LCCI cautions FG expatriate employment levy will impact FDI

The Lagos Chamber of Commerce and Industry (LCCI) has urged a balanced approach to expatriate employment, which has a potential impact on inflows of foreign direct investments.
The advice followed the government’s announcement of an Expatriate Employment Levy.
LCCI director-general Chinyere Almona said on Tuesday in Lagos that the advice was to ensure the levy does not become an inhibitor to attracting and retaining foreign investments, which are crucial for economic growth.
On February 27, the federal government announced a mandatory annual levy for organisations employing expatriate workers.

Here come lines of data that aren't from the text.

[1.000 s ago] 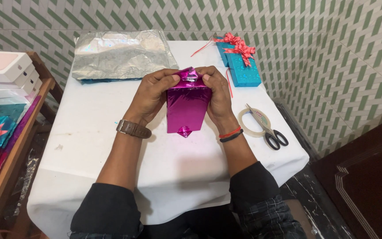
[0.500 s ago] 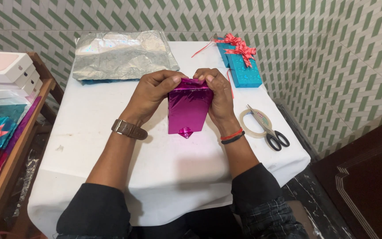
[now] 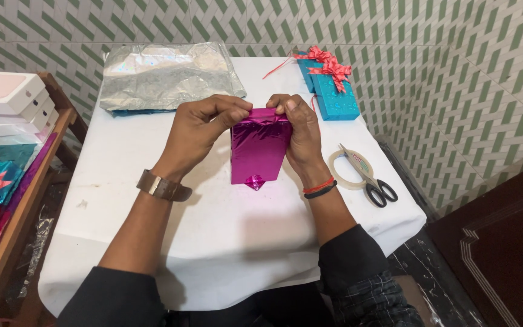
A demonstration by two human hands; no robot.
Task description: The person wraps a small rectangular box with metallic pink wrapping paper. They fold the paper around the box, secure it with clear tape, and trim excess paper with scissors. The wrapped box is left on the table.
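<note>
Magenta wrapped box (image 3: 259, 151), far-end flap apparently pinched between both hands' fingers (image 3: 237, 109).

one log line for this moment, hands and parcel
left hand: pinching top fold | right hand: pinching top fold | magenta parcel: on white table

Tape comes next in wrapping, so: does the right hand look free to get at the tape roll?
Probably yes: the tape roll lies uncovered beside the right hand, though that hand is pinching the pink box.

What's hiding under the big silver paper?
A strip of blue sheet peeks out beneath the silver paper along its near edge. The rest underneath is covered, so more cannot be seen.
</note>
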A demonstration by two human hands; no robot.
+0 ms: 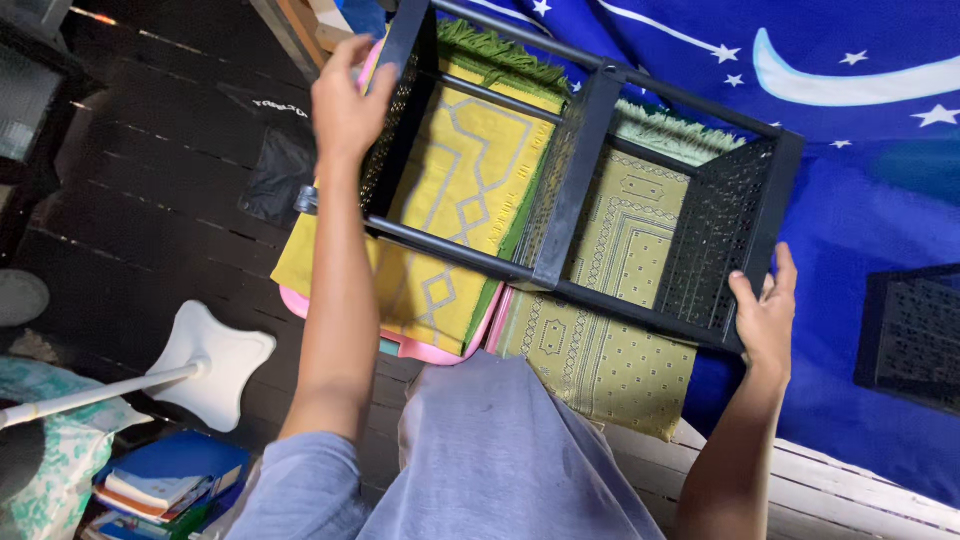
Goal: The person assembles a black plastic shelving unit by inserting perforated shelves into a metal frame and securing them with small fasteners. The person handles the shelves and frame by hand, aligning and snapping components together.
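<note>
Blue bedsheet (860, 200) — printed with white stars and a crescent, spread over the bed. Black metal rack (575, 175) — open frame with perforated side panels, held tilted above the bed's near edge, gripped at both ends. Two yellow-green prayer mats (620, 300) — laid side by side beneath the rack, the left one on a pink tray (420, 350). White stand base (215, 365) — on the dark floor. Left hand (345, 100) — fingers curled around the rack's left panel. Right hand (765, 315) — closed on the rack's right corner.
</note>
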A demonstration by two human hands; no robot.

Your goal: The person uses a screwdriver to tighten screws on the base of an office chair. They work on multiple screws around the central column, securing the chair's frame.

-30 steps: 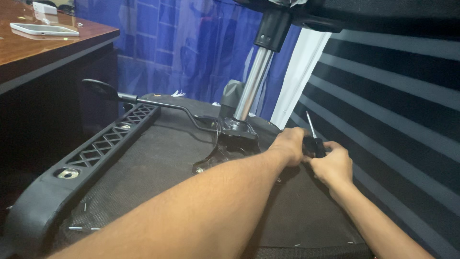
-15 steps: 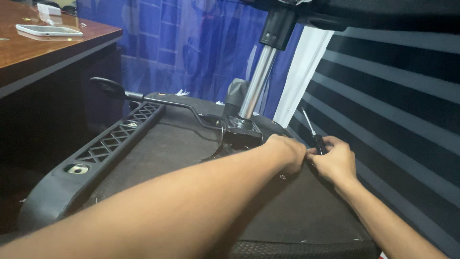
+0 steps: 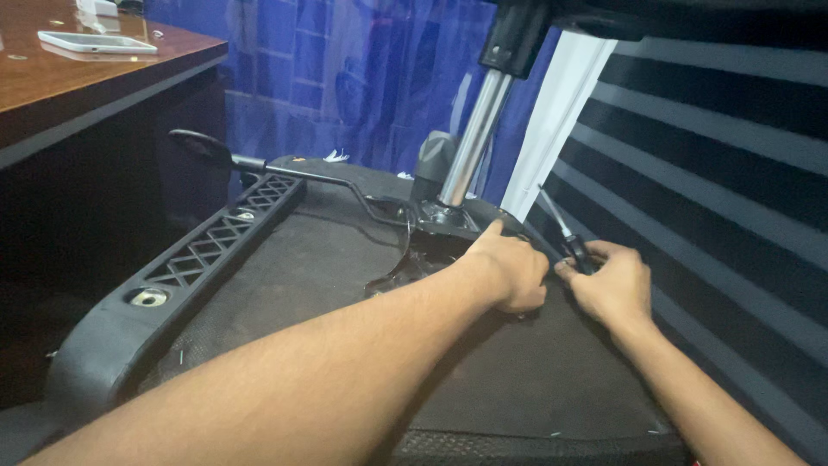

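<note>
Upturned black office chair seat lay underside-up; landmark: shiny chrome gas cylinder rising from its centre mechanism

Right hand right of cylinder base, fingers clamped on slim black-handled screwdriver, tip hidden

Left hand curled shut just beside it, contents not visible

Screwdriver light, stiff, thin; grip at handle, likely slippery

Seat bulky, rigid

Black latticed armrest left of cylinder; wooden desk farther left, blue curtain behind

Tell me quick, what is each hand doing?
Left hand: curled shut, resting on the chair seat; whether it grips anything cannot be told.
Right hand: closed around a screwdriver.
</note>
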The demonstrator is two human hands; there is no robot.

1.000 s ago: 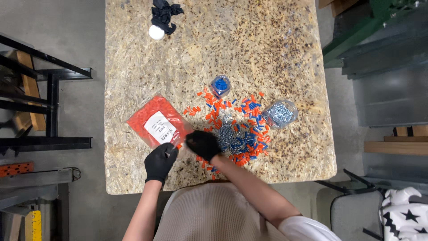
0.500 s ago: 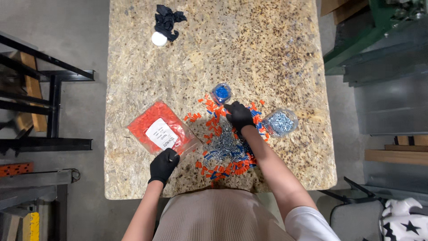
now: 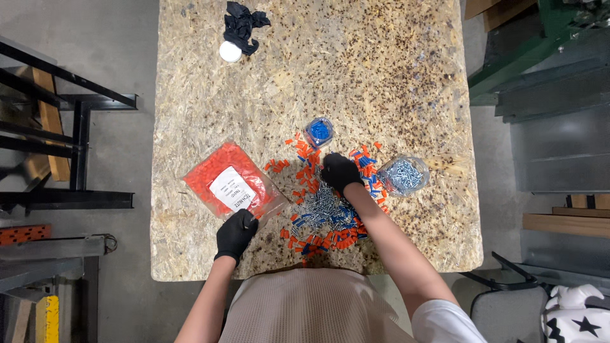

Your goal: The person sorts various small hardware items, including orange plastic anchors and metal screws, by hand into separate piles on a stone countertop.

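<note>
While I watch from the head camera, these lines cover what I see.

Left hand: my left hand (image 3: 236, 233), in a black glove, rests at the near corner of the clear plastic bag (image 3: 230, 181); its grip looks curled shut, though I cannot tell whether it pinches anything.

Right hand: my right hand (image 3: 340, 171), also gloved, sits on the far part of the mixed pile (image 3: 327, 209), fingers bunched down into the pieces; whether that grip has closed on any piece I cannot tell.

Pile: small orange and blue plastic caps, tapered and ridged, tangled with thin shiny metal screws; it spreads loosely over the surface (image 3: 381, 76) between both hands.

Blue jar (image 3: 318, 132): small, clear, holding blue caps, just beyond the right hand.

Screw jar (image 3: 403, 174): clear, round, full of silvery screws, just right of the pile.

Bag contents: packed orange caps under glossy film, with a white label on top.

Surface: rough pressed wood chip board, speckled brown, grainy.

Far end: a crumpled black glove (image 3: 246, 25) touching a white round cap (image 3: 229, 51).

Risk, as I judge it: the wrist could knock the light screw jar over, since it stands close by.

Risk, second: pieces near the front edge could roll off to the floor if the forearm sweeps them.

Risk, third: sharp screw tips could snag thin glove fabric.
</note>
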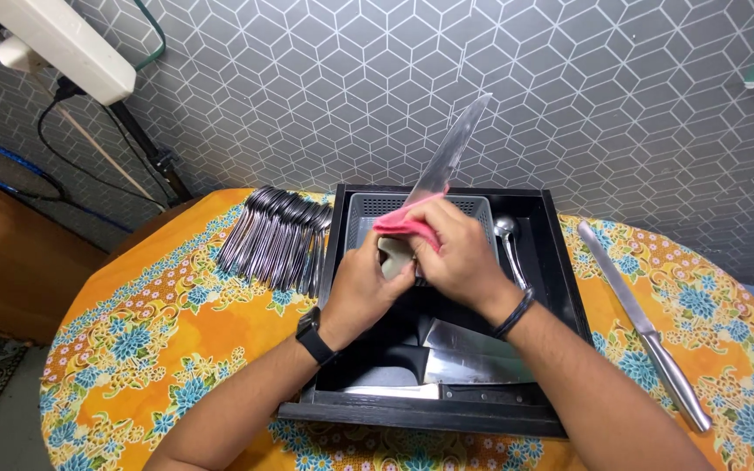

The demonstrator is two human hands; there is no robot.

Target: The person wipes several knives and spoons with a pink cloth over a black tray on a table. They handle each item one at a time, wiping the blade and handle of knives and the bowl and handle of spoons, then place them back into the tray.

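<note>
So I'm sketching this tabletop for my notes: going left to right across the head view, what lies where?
Row of spoons → left hand on the knife handle → pink cloth under the right hand, wiping the raised knife → ladle in the black tray → long steel knife on the floral tablecloth.

I am sitting in what looks like a home dining or kitchen corner. I am leaning over a round table (133,349) that is wearing an orange floral cloth, and a black cutlery tray (560,288) is lying on it beside a fanned row of steel spoons (277,235) and a long knife (643,327). Grey hexagon-patterned wallpaper (569,105) is running behind, and a white power strip (63,39) is hanging there with cables trailing.
</note>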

According to the government, the move is to encourage foreign companies to employ more Nigerian workers.
The development required them to pay $15,000 for a director and $10,000 for other employees.
Ms Almona noted that the policy aimed to address wage gaps between expatriates and the Nigerian labour force while encouraging skill transfer and employment of qualified Nigerians in foreign-owned companies.
She, however, stated the need for a balanced approach to expatriate employment and its potential impact on FDI inflows, stressing that while the LCCI fully supported government policies that enhanced the profile of the business environment and generated more revenue for the government, there were concerns about foreign investors’ likely perception of it.
Ms Almona said the perception that the Nigerian government was not accommodating to foreign workers was harmful to the country’s drive for FDI inflows.
She said the EEL might trigger the relocation of foreign companies to neighbouring countries that presented a more conducive and less expensive environment for business.
The LCCI boss added that the policy might likely spark retaliatory actions by other countries by imposing levies on foreigners, particularly targeting Nigerian workers, affecting diaspora remittances.
“With the drive for FDIs into Nigeria, we need a conducive business environment to attract these kinds of investments into the country. Capital importation into Nigeria in the fourth quarter of 2023 stood at $1.088 billion, out of which only 16.90 per cent (or $184 million) came in as FDI.
“We call on the government to consider exempting sectors that require unique skill sets for projects carried out in the country, especially in construction, and other sectors where we have critical shortage of supply of goods to meet rising demand.
“In sectors where the country lacks capacity to boost supply of critical products like food, cement, drugs, and other agricultural inputs, we urge the government to charge concessionary or totally exempt manufacturers in these fields to encourage them to come in and boost supply of such scarce products,” she said.
Ms Almona added that imposition of the levy meant that expatriates would be subjected to two administrative procedures to procure the Combined Expatriate Residence Permit and Alien Card (CERPAC) permit.
She also mentioned that having two procedures meant more human interfaces, bureaucracy, and application costs.
“We recommend that the government should continue to work with already established and functional CERPAC, with provision for yearly or regular reviews in rates according to internationally accepted rates. This way, we present our economy as open for business,” she said.